▸ **TASK TO CARRY OUT**
Take the lines below between the one holding "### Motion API" and the one holding "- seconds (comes", inclusive, and copy them exactly. Add nothing.

Start of DATA BLOCK

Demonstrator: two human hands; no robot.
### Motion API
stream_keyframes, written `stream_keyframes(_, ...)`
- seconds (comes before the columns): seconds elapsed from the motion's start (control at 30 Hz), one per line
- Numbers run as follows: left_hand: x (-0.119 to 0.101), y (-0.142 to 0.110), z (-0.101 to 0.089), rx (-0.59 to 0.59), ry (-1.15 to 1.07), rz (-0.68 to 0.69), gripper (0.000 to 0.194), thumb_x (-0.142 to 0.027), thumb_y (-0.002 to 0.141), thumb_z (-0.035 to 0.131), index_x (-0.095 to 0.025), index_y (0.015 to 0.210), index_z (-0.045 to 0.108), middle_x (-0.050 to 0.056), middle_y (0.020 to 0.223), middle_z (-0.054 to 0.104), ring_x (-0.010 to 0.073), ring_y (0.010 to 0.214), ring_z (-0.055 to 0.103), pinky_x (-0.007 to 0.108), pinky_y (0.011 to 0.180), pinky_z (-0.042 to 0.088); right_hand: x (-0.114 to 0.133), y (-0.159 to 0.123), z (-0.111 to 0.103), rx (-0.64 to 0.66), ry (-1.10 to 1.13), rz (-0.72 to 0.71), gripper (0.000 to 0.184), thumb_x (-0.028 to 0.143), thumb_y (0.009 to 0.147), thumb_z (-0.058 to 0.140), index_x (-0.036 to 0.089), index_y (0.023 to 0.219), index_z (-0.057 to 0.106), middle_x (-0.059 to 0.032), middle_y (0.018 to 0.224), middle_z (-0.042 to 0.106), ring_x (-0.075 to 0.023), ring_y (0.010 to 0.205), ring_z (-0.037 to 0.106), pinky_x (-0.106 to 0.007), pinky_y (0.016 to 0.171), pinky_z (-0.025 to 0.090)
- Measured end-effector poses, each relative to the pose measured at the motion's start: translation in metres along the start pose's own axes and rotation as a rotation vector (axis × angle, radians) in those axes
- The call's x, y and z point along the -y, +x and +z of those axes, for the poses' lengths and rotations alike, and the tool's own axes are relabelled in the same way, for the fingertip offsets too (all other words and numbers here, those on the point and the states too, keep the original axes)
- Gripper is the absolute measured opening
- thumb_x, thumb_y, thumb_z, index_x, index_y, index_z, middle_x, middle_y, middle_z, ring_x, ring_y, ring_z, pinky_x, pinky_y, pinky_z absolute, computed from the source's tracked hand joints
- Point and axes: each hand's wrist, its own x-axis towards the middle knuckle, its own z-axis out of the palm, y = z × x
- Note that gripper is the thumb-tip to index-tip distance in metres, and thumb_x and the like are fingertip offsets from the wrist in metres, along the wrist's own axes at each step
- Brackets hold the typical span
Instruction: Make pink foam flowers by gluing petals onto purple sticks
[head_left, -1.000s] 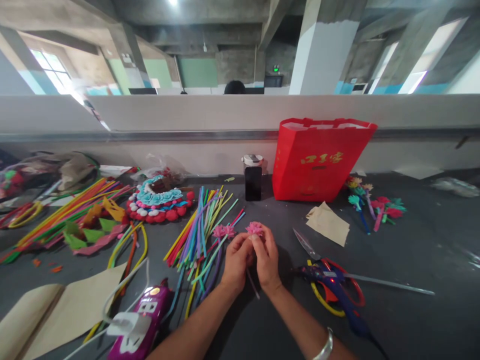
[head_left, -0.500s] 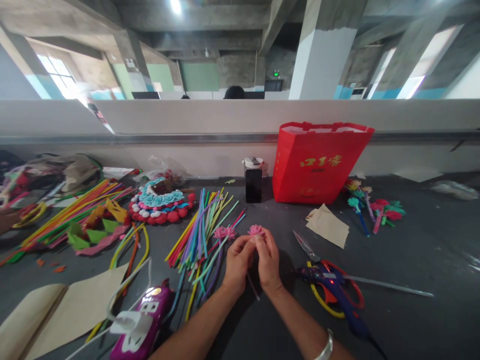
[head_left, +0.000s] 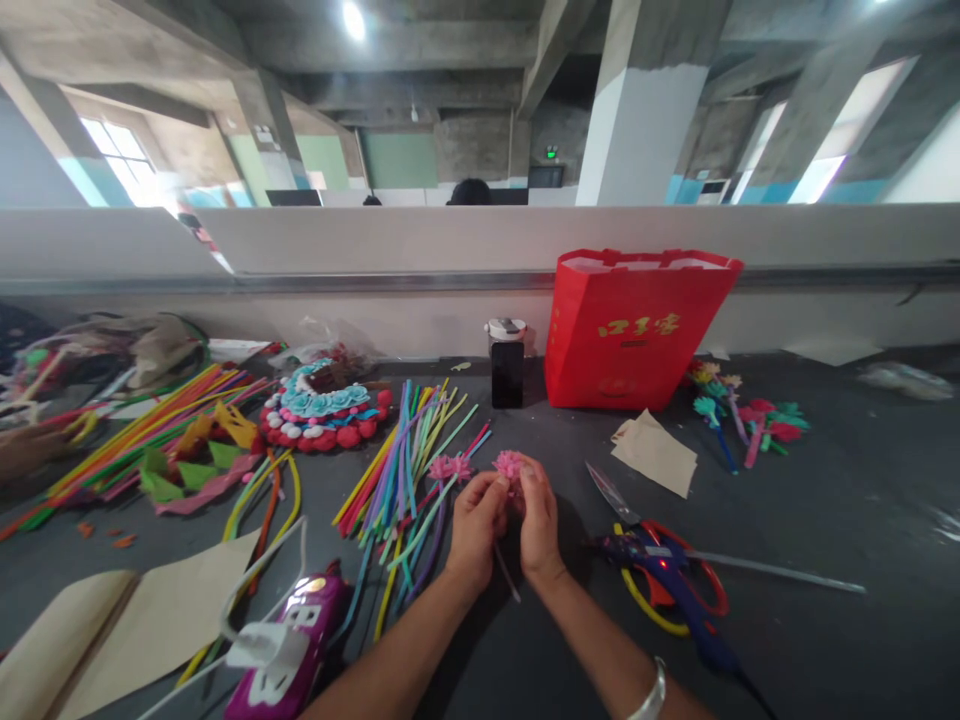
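Note:
Between my two hands is a pink pipe-cleaner flower (head_left: 508, 464) with a thin stem (head_left: 507, 574) hanging below. My left hand (head_left: 478, 520) is closed, its thumb and fingers pinching the flower near its base. My right hand (head_left: 538, 515) curls round the flower's other side, its fingers against the petals. More pink flowers (head_left: 450, 467) lie on the table just left of my hands. Beside them is a loose bundle of coloured pipe cleaners (head_left: 409, 460). Where exactly the fingertips meet the stem is hidden.
A blue glue gun (head_left: 667, 570) lies over red-and-yellow-handled scissors (head_left: 609, 490) at right. A red bag (head_left: 637, 330), a phone (head_left: 508, 375) and finished flowers (head_left: 769, 425) stand or lie further back. A purple power strip (head_left: 292, 645) is at front left; another person's hand (head_left: 34, 450) is far left.
My right hand's fingers have opened slightly and shifted round the flower, showing more of its petals. At far left, the other person's hand has moved a little into view.

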Motion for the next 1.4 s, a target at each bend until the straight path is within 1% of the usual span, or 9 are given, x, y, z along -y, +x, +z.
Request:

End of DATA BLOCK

▸ **PROBLEM SOLUTION**
### Motion API
stream_keyframes, written `stream_keyframes(_, ...)`
- seconds (comes before the columns): seconds elapsed from the motion's start (control at 30 Hz), one per line

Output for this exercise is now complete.